Instructions for the task ▸ Without skipping anything, print all of the data exactly.

Stored data ▸
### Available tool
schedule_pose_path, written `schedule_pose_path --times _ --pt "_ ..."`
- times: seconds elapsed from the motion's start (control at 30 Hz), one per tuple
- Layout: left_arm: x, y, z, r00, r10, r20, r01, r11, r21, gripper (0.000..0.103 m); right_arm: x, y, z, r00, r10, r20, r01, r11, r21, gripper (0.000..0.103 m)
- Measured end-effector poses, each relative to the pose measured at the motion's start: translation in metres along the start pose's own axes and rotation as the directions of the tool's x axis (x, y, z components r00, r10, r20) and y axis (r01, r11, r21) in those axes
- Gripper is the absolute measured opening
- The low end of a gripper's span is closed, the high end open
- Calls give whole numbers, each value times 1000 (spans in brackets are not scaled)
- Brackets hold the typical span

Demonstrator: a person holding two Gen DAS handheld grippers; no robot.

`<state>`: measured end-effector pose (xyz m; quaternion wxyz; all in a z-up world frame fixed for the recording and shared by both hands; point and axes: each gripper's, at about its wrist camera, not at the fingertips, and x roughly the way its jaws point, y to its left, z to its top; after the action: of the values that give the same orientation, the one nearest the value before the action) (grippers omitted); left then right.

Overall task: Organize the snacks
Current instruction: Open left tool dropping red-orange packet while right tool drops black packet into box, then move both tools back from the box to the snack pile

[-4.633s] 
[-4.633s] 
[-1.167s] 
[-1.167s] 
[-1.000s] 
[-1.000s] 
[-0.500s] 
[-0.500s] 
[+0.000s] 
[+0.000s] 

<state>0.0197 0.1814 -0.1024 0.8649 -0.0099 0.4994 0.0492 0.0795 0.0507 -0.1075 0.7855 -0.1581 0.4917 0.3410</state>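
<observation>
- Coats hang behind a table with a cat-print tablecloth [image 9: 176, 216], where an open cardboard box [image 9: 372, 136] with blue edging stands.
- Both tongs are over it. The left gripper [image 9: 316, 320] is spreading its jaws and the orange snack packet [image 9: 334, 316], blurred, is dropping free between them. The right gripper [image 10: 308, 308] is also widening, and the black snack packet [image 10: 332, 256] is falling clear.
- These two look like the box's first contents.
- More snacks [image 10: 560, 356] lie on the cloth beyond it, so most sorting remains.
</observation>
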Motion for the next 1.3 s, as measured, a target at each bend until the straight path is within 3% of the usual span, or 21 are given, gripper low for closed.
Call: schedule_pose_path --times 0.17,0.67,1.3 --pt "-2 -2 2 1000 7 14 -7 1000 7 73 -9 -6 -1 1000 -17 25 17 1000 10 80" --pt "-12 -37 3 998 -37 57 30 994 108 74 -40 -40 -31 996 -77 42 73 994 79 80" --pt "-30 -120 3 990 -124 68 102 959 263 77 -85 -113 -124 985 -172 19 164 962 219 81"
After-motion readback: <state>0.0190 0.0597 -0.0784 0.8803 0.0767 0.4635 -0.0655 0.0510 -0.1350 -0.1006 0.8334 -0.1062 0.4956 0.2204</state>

The answer ▸
### Available tool
schedule_pose_path, written `schedule_pose_path --times _ --pt "_ ..."`
- times: seconds elapsed from the motion's start (control at 30 Hz), one per tuple
- Layout: left_arm: x, y, z, r00, r10, r20, r01, r11, r21, gripper (0.000..0.103 m); right_arm: x, y, z, r00, r10, r20, r01, r11, r21, gripper (0.000..0.103 m)
- Measured end-effector poses, each relative to the pose measured at the motion's start: translation in metres along the start pose's own axes and rotation as the directions of the tool's x axis (x, y, z components r00, r10, r20) and y axis (r01, r11, r21) in those axes
- Gripper is the absolute measured opening
- The low end of a gripper's span is closed, the high end open
- Calls give whole numbers, each value times 1000 (spans in brackets are not scaled)
- Brackets hold the typical span

Demonstrator: a person holding two Gen DAS handheld grippers; no robot.

`<state>`: measured end-effector pose (xyz m; quaternion wxyz; all in a z-up world frame fixed for the recording and shared by both hands; point and axes: each gripper's, at about its wrist camera, not at the fingertips, and x roughly the way its jaws point, y to its left, z to its top; after the action: of the values that give the same orientation, the one nearest the value before the action) (grippers omitted); left then right.

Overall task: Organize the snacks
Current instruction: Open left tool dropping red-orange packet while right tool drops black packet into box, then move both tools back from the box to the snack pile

[-4.633s] 
[-4.633s] 
[-1.167s] 
[-1.167s] 
[-1.000s] 
[-1.000s] 
[-0.500s] 
[-0.500s] 
[+0.000s] 
[+0.000s] 

<state>0.0197 0.1814 -0.1024 0.8649 -0.0099 0.4994 0.0492 0.0795 0.0507 -0.1075 0.7855 -0.1581 0.4917 0.3410</state>
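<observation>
- Coats hang behind a table with a cat-print tablecloth [image 9: 176, 216], where an open cardboard box [image 9: 372, 136] with blue edging stands.
- Both tongs are over it. The left gripper [image 9: 316, 320] is spreading its jaws and the orange snack packet [image 9: 334, 316], blurred, is dropping free between them. The right gripper [image 10: 308, 308] is also widening, and the black snack packet [image 10: 332, 256] is falling clear.
- These two look like the box's first contents.
- More snacks [image 10: 560, 356] lie on the cloth beyond it, so most sorting remains.
</observation>
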Motion for the next 1.3 s, as measured, a target at each bend until the straight path is within 3% of the usual span, or 21 are given, gripper low for closed.
Call: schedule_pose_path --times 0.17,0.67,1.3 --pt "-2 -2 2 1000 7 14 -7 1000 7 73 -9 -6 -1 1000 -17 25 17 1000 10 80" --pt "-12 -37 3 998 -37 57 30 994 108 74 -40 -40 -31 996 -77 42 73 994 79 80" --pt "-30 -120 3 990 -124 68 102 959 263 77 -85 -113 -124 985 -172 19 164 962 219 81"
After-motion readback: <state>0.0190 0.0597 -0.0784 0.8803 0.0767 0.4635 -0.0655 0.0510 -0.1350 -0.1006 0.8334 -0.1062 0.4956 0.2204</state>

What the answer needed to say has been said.